Este 29 de octubre dio inicio uno de los eventos más esperados del año para los fanáticos de la industria automotriz japonesa: el Japan Mobility Show. El prestigioso salón, que abre sus puertas a la prensa durante dos días antes de recibir al público general del 31 de octubre al 9 de noviembre, vuelve a ser el epicentro donde tradición, tecnología y futuro se encuentran. Y, como era de esperarse, Subaru no quiso pasar desapercibida.
La firma de las Pléyades encendió los reflectores presentando dos impactantes conceptos deportivos bajo el sello STI, uno de ellos completamente eléctrico, junto con el estreno del prototipo Trailseeker. Sin dudas se trata de una declaración de intenciones que demuestra que Subaru sigue soñando —y haciéndonos soñar— con el futuro de la conducción deportiva.

El stand de Subaru en el Japan Mobility Show giró en torno al concepto “Experimentando la diferencia Subaru”, una premisa que encapsula la filosofía de la marca: crear vehículos que ofrezcan confianza y durabilidad. Fiel a su legado, la compañía reafirma que cada modelo nace con un enfoque centrado en el ser humano, perfeccionando tecnologías que priorizan la seguridad y la tranquilidad de todos los ocupantes.

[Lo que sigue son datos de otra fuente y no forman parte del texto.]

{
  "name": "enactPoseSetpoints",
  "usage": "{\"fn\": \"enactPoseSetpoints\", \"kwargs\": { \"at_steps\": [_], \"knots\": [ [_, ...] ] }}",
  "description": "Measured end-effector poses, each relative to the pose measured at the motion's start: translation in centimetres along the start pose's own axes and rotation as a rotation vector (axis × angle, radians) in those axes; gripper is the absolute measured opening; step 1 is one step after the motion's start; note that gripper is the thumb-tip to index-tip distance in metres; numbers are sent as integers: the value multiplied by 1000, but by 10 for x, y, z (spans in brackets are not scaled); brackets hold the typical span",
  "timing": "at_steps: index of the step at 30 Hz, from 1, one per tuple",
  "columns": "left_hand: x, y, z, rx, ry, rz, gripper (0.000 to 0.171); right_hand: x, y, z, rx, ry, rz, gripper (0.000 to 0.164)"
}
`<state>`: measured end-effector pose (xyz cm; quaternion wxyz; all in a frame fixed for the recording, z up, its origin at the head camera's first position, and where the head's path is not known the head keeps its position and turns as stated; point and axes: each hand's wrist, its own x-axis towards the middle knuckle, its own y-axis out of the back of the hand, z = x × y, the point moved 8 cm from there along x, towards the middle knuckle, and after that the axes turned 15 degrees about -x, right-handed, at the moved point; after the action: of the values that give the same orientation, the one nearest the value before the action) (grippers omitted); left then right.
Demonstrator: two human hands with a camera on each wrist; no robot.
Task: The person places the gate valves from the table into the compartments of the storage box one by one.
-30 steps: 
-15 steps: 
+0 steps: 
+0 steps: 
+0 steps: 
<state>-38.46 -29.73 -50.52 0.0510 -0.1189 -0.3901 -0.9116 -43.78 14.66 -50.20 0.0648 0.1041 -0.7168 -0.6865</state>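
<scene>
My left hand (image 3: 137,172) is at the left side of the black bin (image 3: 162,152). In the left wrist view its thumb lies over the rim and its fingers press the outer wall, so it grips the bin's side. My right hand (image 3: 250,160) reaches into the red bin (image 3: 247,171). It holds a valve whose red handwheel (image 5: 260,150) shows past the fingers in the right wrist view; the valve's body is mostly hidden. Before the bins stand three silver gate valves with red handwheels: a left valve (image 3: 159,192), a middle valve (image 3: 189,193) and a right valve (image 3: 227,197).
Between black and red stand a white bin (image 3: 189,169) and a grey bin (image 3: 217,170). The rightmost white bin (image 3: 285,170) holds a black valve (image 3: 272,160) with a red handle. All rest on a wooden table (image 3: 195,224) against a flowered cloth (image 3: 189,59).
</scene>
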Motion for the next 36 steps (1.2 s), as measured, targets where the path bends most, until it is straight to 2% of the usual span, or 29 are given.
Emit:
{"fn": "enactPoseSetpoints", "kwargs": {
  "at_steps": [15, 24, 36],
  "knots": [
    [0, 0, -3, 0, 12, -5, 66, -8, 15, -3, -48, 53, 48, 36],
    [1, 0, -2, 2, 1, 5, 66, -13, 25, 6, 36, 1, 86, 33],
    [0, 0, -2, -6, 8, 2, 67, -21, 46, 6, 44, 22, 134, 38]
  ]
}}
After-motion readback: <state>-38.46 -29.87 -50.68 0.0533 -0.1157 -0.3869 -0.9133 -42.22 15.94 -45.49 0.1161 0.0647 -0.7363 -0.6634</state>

En un escenario automotriz donde destacar se ha vuelto un desafío constante, Subaru apuesta por reforzar aquello que la distingue. La firma promete potenciar dos mundos que definen su identidad y cautivan a los más apasionados: el rendimiento y la aventura. Dos territorios que la marca domina con naturalidad, y que ahora busca llevar a un nuevo nivel para seguir despertando emociones y fortaleciendo el vínculo emocional con sus seguidores.

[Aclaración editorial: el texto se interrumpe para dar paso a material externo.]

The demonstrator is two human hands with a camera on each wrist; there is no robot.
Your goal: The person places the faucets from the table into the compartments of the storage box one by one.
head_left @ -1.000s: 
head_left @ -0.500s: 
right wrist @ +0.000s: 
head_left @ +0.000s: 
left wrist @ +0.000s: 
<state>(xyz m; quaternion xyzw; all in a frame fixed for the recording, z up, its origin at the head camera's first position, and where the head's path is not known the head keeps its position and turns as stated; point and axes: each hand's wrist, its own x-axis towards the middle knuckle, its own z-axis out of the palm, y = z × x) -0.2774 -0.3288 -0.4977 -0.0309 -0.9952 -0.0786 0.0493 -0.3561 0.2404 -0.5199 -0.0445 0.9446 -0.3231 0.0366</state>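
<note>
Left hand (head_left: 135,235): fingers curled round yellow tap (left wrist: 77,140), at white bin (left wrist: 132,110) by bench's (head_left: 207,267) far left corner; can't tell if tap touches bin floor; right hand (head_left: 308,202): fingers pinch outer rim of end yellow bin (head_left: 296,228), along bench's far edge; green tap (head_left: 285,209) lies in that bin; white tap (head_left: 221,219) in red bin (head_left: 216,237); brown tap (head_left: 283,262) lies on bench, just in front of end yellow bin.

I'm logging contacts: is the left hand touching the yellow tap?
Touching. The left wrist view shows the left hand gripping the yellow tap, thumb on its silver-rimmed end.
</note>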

En el ámbito del Performance Scene, Subaru sorprendió con la presentación de dos impactantes prototipos: el Performance-E STI y el Performance-B STI. Ambos modelos reflejan la evolución del ADN deportivo de la marca, combinando diseño agresivo y una visión de futuro donde la electrificación no está reñida con la pasión por conducir.

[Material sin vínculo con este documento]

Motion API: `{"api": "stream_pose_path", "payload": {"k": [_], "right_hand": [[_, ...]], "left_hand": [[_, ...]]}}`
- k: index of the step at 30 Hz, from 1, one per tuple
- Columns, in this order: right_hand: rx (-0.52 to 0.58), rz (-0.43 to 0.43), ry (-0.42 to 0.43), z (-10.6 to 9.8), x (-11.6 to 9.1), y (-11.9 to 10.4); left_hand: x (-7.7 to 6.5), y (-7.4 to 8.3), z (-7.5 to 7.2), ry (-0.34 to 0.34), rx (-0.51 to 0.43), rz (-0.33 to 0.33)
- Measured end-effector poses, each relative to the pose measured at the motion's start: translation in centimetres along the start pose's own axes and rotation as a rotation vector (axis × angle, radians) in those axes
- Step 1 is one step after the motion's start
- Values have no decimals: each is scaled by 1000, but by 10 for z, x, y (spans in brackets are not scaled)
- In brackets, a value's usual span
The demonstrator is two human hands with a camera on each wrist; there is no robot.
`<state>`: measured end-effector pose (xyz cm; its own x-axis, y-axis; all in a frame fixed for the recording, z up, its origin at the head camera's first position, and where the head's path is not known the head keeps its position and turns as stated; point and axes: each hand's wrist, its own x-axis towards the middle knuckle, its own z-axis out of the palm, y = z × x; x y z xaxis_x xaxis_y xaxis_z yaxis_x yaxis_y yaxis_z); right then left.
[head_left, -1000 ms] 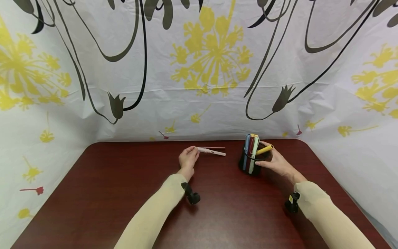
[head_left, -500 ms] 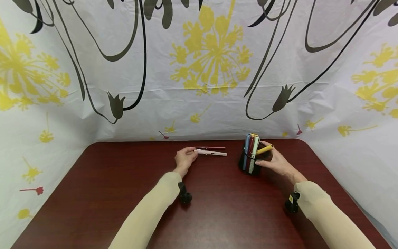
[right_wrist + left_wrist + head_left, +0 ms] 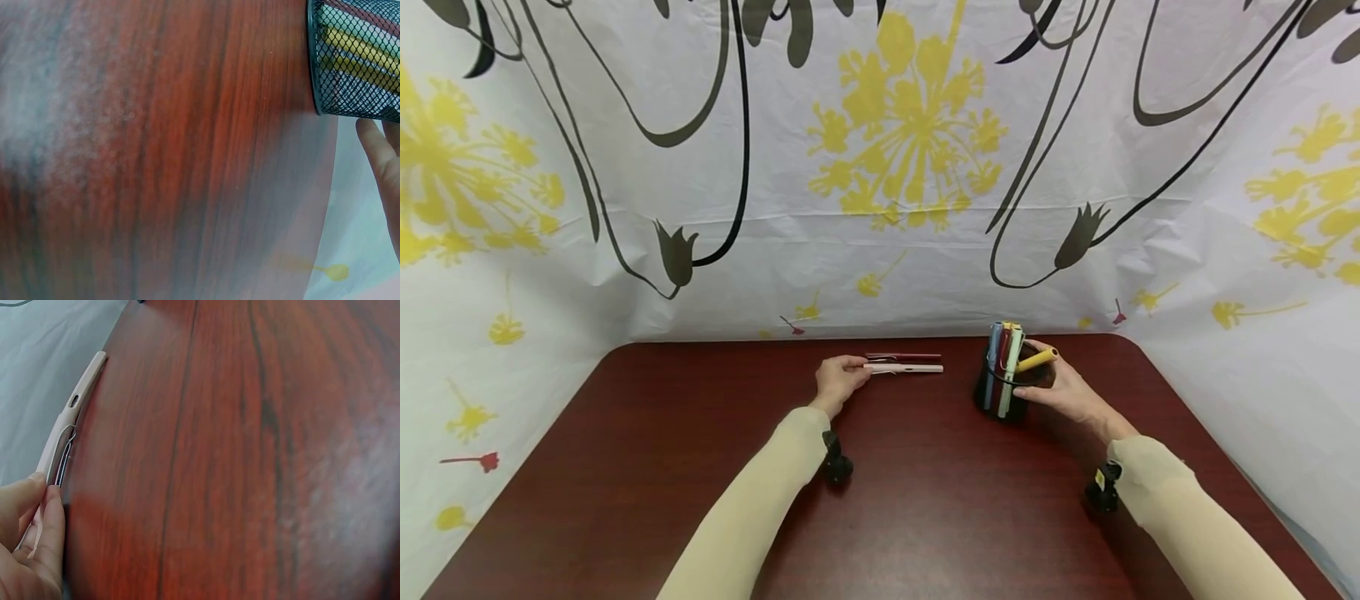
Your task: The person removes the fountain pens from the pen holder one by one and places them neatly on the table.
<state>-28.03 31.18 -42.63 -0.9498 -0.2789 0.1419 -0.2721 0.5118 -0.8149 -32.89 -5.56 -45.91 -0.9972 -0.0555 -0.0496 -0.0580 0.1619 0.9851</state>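
Observation:
My left hand (image 3: 841,382) pinches one end of a pale pink pen (image 3: 910,368) between thumb and fingers. In the left wrist view the pen's metal clip (image 3: 65,450) shows just beyond the fingertips. Right behind it, a dark red pen (image 3: 917,357) lies on the table, nearly parallel. My right hand (image 3: 1075,398) holds a black mesh pen holder (image 3: 982,395) from its right side, thumb toward the front. Blue, dark red and pale green pens stand upright in the holder, while a yellow pen (image 3: 1038,360) leans out to the right.
The brown wood-grain table (image 3: 925,500) has rounded back corners. A white curtain (image 3: 820,275) with yellow and grey flower prints hangs close behind it and along both sides. Each sleeve carries a small black wrist camera.
The left hand has shifted left and turned the pink pen from a slant to nearly parallel with the red one. The right hand and pen holder have stayed in place.

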Motion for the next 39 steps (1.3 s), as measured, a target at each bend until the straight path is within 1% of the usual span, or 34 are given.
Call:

El Subaru Performance E-STI es un prototipo 100% eléctrico que anticipa el futuro del alto rendimiento dentro de la marca. Su diseño afilado y aerodinámico refleja la evolución natural del ADN deportivo de Subaru hacia la electrificación. Este modelo asume el desafío de representar la nueva era de la deportividad eléctrica, aunque la firma japonesa ha dejado claro que no pretende abandonar sus raíces: la combustión sigue viva, y prueba de ello es la presentación paralela del Performance-B STI.

El Subaru Performance-B STI llega como la contraparte de combustión dentro de esta nueva generación de prototipos deportivos. Fiel a su linaje, conserva el emblemático motor bóxer de cuatro cilindros con sobrealimentación, reafirmando el compromiso de la marca con una mecánica que ha definido su identidad durante décadas.
A diferencia de su hermano eléctrico, este prototipo enfatiza aún más los volúmenes musculosos y el alerón trasero. Bajo su carrocería combina la tracción integral simétrica —sello inconfundible de Subaru— con la posibilidad de una caja manual, un guiño claro a los puristas.
Por su parte, el espacio dedicado a la Aventura mostró la otra cara del espíritu Subaru. Allí se exhiben los prototipos Forester Wilderness y Outback Wilderness, junto con el Trailseeker Concept, que debuta oficialmente en Japón.